1985/86 wurden drei der zehn Ex-Terroristen enttarnt: Silke Maier-Witt, Susanne Albrecht, Inge Viett. Sie mussten über Nacht ihr bisheriges DDR-Leben wieder verlassen, zum Teil über Monate in konspirativen Objekten der Staatssicherheit betreut, um dann an einem anderen Ort in der DDR wieder aufzutauchen. Und Silke Maier-Witt musste sich sogar einer Gesichts-OP unterziehen, um eine erneute Wiedererkennung auszuschließen.
RAF und Stasi: Ein Flirt geht zu Ende
Doch die Beziehung zwischen der Stasi und den Linksterroristen verändert sich.
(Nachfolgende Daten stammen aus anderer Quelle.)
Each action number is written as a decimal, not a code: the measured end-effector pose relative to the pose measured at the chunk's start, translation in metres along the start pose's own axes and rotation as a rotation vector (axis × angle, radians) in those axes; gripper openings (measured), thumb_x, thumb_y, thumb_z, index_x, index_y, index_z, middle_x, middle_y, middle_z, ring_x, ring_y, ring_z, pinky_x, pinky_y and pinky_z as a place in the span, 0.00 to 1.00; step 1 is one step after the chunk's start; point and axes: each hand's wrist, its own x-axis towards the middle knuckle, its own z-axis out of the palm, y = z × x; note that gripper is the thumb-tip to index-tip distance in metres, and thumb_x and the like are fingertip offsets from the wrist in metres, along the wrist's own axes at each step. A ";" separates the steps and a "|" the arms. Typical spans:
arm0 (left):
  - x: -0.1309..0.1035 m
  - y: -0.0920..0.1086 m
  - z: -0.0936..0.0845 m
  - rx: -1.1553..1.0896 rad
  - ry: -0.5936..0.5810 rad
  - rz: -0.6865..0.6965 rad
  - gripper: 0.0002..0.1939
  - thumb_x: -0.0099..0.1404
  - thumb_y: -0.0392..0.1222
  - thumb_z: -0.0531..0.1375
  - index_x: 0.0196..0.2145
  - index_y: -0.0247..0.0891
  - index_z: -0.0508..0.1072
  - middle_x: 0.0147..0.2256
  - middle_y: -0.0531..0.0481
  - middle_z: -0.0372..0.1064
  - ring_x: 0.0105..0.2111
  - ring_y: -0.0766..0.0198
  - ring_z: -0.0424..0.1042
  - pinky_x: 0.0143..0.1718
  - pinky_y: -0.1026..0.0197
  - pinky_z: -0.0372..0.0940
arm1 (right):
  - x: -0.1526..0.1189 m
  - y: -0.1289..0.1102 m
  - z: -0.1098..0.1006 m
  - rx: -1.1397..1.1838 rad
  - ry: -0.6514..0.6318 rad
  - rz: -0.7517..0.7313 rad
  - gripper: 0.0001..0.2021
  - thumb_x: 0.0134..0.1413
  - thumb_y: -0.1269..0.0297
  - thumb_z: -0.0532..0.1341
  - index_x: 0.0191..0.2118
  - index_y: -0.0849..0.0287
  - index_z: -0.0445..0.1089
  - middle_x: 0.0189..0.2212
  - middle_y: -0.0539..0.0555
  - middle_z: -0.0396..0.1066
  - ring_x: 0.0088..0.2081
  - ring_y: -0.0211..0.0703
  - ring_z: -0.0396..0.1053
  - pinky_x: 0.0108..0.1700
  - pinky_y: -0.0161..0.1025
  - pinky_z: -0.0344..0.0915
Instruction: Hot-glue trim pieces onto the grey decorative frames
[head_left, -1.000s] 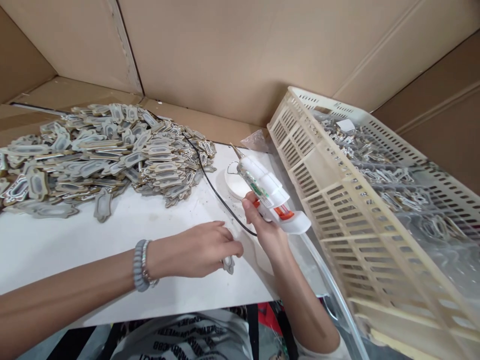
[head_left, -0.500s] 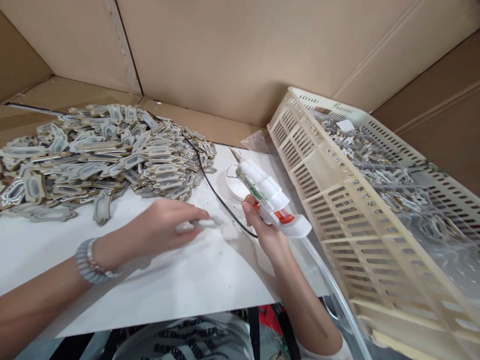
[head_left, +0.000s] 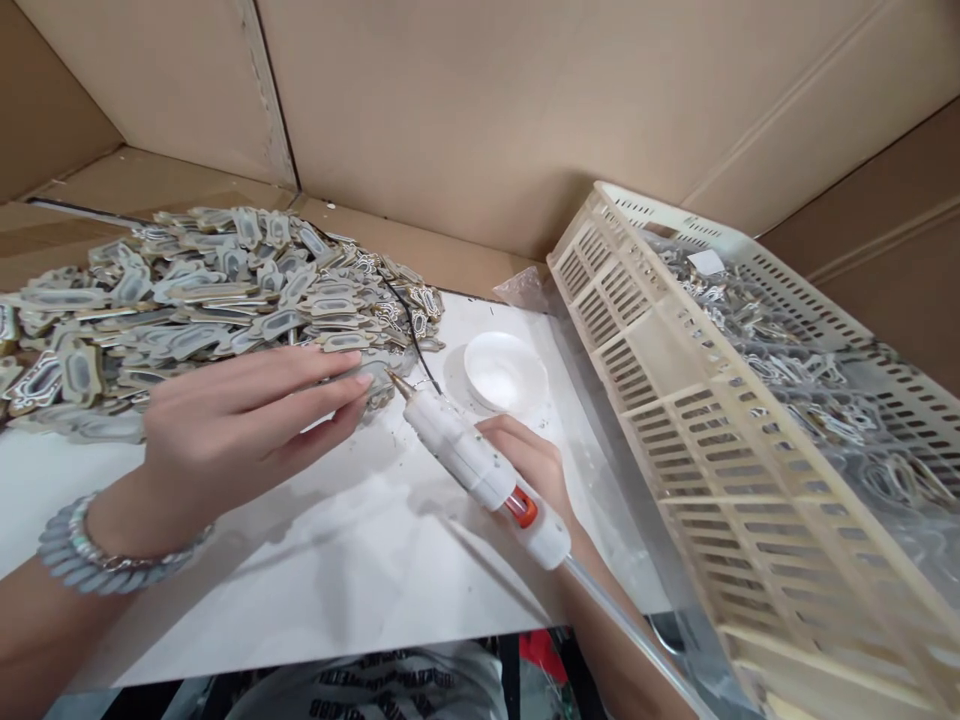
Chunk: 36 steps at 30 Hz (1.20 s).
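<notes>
My right hand (head_left: 529, 465) is wrapped round a white glue gun (head_left: 465, 450) with an orange trigger, its metal tip pointing up and left. A clear glue stick runs out of the gun's rear. My left hand (head_left: 262, 425), with a beaded bracelet on the wrist, reaches over the near right edge of a large pile of grey, frame-shaped pieces (head_left: 217, 290). Its fingers are stretched out, and the fingertips touch a grey piece (head_left: 380, 372) beside the gun's tip. A black cord (head_left: 420, 350) comes down from the pile toward the gun.
A small white bowl (head_left: 505, 372) stands behind my right hand. At the right is a cream plastic crate (head_left: 660, 390) holding bagged metal pieces. A clear bag (head_left: 523, 288) lies near the cardboard wall (head_left: 450, 120). The white tabletop (head_left: 300, 590) spans the front.
My left hand has moved left and up to the pile's edge, with its fingers spread out. The glue gun has swung down and left, bringing its tip near the left fingertips and uncovering the bowl.
</notes>
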 end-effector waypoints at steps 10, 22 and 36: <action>0.000 0.001 -0.009 0.021 -0.020 0.001 0.09 0.61 0.37 0.67 0.39 0.42 0.74 0.39 0.50 0.80 0.36 0.61 0.81 0.41 0.58 0.79 | -0.001 0.000 0.001 -0.037 -0.010 0.030 0.07 0.53 0.71 0.56 0.31 0.57 0.71 0.33 0.54 0.76 0.32 0.40 0.73 0.31 0.35 0.64; -0.003 -0.001 -0.005 0.010 -0.032 -0.001 0.07 0.63 0.37 0.66 0.39 0.42 0.74 0.39 0.50 0.80 0.36 0.61 0.80 0.41 0.58 0.79 | 0.000 -0.001 0.001 -0.049 -0.005 0.035 0.06 0.53 0.70 0.57 0.31 0.57 0.72 0.33 0.54 0.76 0.32 0.41 0.74 0.32 0.36 0.65; 0.004 0.003 -0.007 0.066 0.006 0.055 0.07 0.62 0.36 0.67 0.37 0.40 0.74 0.35 0.49 0.80 0.33 0.62 0.80 0.38 0.59 0.79 | -0.001 -0.002 0.001 -0.085 -0.038 0.065 0.06 0.52 0.71 0.58 0.32 0.57 0.71 0.34 0.53 0.75 0.33 0.41 0.73 0.32 0.35 0.64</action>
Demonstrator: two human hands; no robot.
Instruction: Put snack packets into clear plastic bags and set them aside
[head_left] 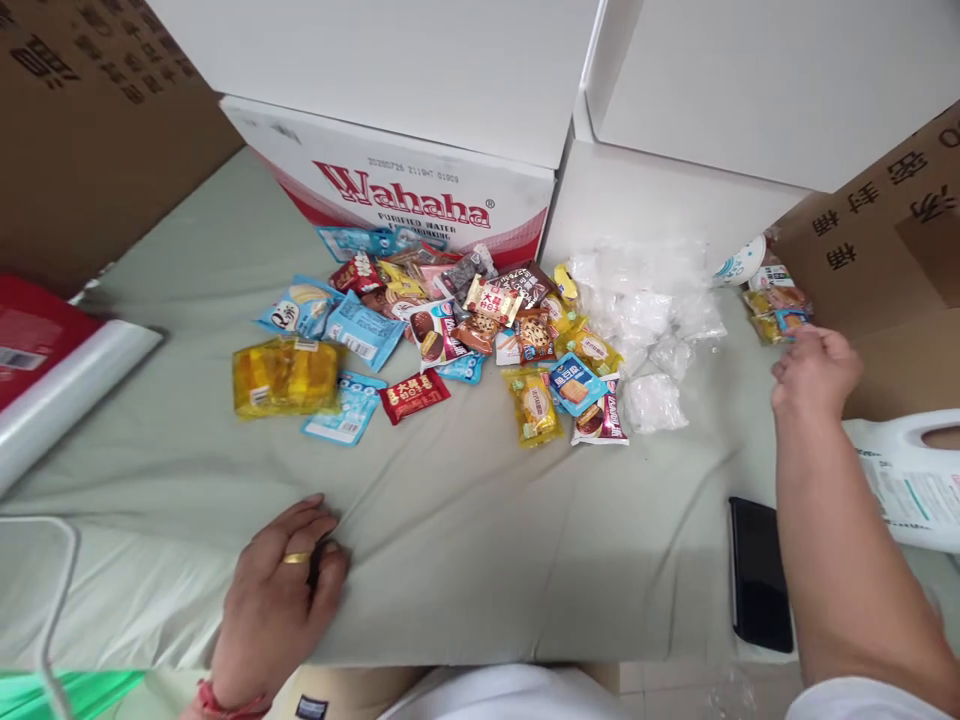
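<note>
My right hand (816, 370) reaches out to the far right, fingertips pinched at the near edge of a small bundle of wrapped snacks (772, 308) with a blue packet in it. My left hand (281, 590), with a gold ring, rests on the green cloth, its fingers curled. A dark patch shows between thumb and fingers; I cannot tell whether it is an object or shadow. Beyond it lie a yellow-wrapped pack (285, 378), a red snack packet (414, 397) and a pile of mixed snack packets (457, 310). Crumpled clear plastic bags (637, 300) sit right of the pile.
A Wahaha carton (397, 190) stands behind the pile. Brown cardboard (892, 260) walls the right side, near a paper cup (741, 262). A black phone (760, 575) and a white jug (911, 475) flank my right forearm. A plastic roll (82, 400) lies at left.
</note>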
Die Stasi wird vorsichtiger und sorgt sich um den internationalen Ruf der DDR. Denn die Gefahr der Unterstützung des internationalen Terrorismus überführt zu werden, wächst dadurch natürlich immens. 1990 fliegen schließlich alle zehn RAF-Aussteiger auf. Sie werden verraten durch ihre ehemaligen Stasi-Betreuer. Ob der bundesdeutsche Nachrichtendienst bereits seit Anfang der 1980er-Jahre vom Verbleib der Terroristen in der DDR weiß, ist bis heute nicht geklärt. Klar ist aber, dass offiziell nichts gegen Ost-Berlin unternommen wurde, vermutlich um die sensiblen deutsch-deutschen Beziehungen nicht weiter zu belasten. Am 26. März 1991 bestätigen Ermittlungen des Bundeskriminalamt (BKA) die Unterstützung von RAF-Terroristen durch das MfS. Werner Lotze, Inge Viett und Susanne Albrecht legen nach der Verhaftung umfangreiche Geständnisse ab und bekommen durch die Kronzeugen-Regelung Strafen zwischen sechs und 13 Jahren. Heute sind alle zehn wieder auf freiem Fuß.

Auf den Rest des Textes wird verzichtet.